Exhibit 10.33
SECURED PROMISSORY NOTE
(the "Note")
Dated to be Effective as of December 1, 2004
Principal Amount: $317,000
A. TERMS OF LOAN
FOR VALUE RECEIVED, BROOKLYN CHEESECAKE & DESSERTS COMPANY, INC. formerly
know as CREATIVE BAKERIES, INC., a New York corporation ("BROOKLYN
CHEESECAKE & DESSERTS"), and X.X. SPECIALTIES, INC., A NEW JERSEY
CORPORATION ("JMS") (BROOKLYN CHEESECAKE & DESSERTS and JMS are
collectively referred to as the "BORROWERS"), with offices at 00
Xxxxxxx Xxxxxx, Xxxxxxxxx, Xxx Xxxxxx 00000, jointly and severally
promise to pay to the order of XXXXXX X. XXXXXXX (the "LENDER"),
residing at 000 Xxxxxxxxx Xxxxxx, Xxxxxxx, Xxx Xxxx 00000, or at
such other place as the Lender may designate in writing, the
principal sum of THREE HUNDRED SEVENTEEN THOUSAND DOLLARS
($317,000), (the "Loan" or "Principal").
1. INTEREST; PREPAYMENT.
(a) Borrower will pay Interest on the unpaid Principal amount hereof,
computed on the basis of the actual number of days elapsed in a
360-day year, at a rate which shall be equal to thirteen percent
(13.00%) per annum (the "Interest Rate").
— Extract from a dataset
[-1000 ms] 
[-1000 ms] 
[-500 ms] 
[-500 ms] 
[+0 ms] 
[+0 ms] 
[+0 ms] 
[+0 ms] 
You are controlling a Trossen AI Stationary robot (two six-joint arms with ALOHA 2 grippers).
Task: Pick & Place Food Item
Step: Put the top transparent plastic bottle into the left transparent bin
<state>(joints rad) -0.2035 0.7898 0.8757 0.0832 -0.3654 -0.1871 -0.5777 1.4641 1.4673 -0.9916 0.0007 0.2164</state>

(b) The "Interest Rate Factor" shall be calculated by dividing the
annual Interest Rate of 13% by 360 days and then multiplying the
resulting quotient by the Number of Elapsed Days. The "Number of
Elapsed Days" shall be determined by the number of days from the
last day of the previous month (excluding such last day of the
previous month) up until and including the date upon which the
Interest will be due. The "Interest" shall be calculated by
multiplying the applicable Interest Rate Factor by the outstanding
Principal balance of the Loan as of the date each Interest payment
is due unless there has been a modification of the Principal balance
during such period (such as by a payment) in which event Interest
will be calculated based on the outstanding Principal balances from
time to time. Interest on the Loan shall be due and payable on the
last day of each month up to and including the Due Date of the Loan
provided such day is a Business Day ("Business Day"). Business Day
shall mean any day other than Saturday, Sunday, or any other day on
which commercial banks located in the State of New York are required
or authorized by law to be closed for business. Borrower will pay
Interest on any overdue installment of Principal or Interest for the
period for which overdue, on demand, at a rate equal to eighteen
percent (18.00%) per annum. In no event shall Interest exceed the
maximum legal rate permitted by law, and any Interest that exceeds
the maximum legal rate shall be reduced to the maximum legal rate
permitted by law. All payments, including insufficient payments,
shall be credited, regardless of their designation by Xxxxxxxxx,
first to collection expenses due hereunder, then to outstanding late
charges, then to Interest due and payable but not yet paid, then to
the Yield Maintenance Payment (if any) and the remainder, if any, to
Principal. All payments by Borrowers or any endorser of this Note on
account of Principal, Interest or fees hereunder shall be made in
lawful money of the United States of America.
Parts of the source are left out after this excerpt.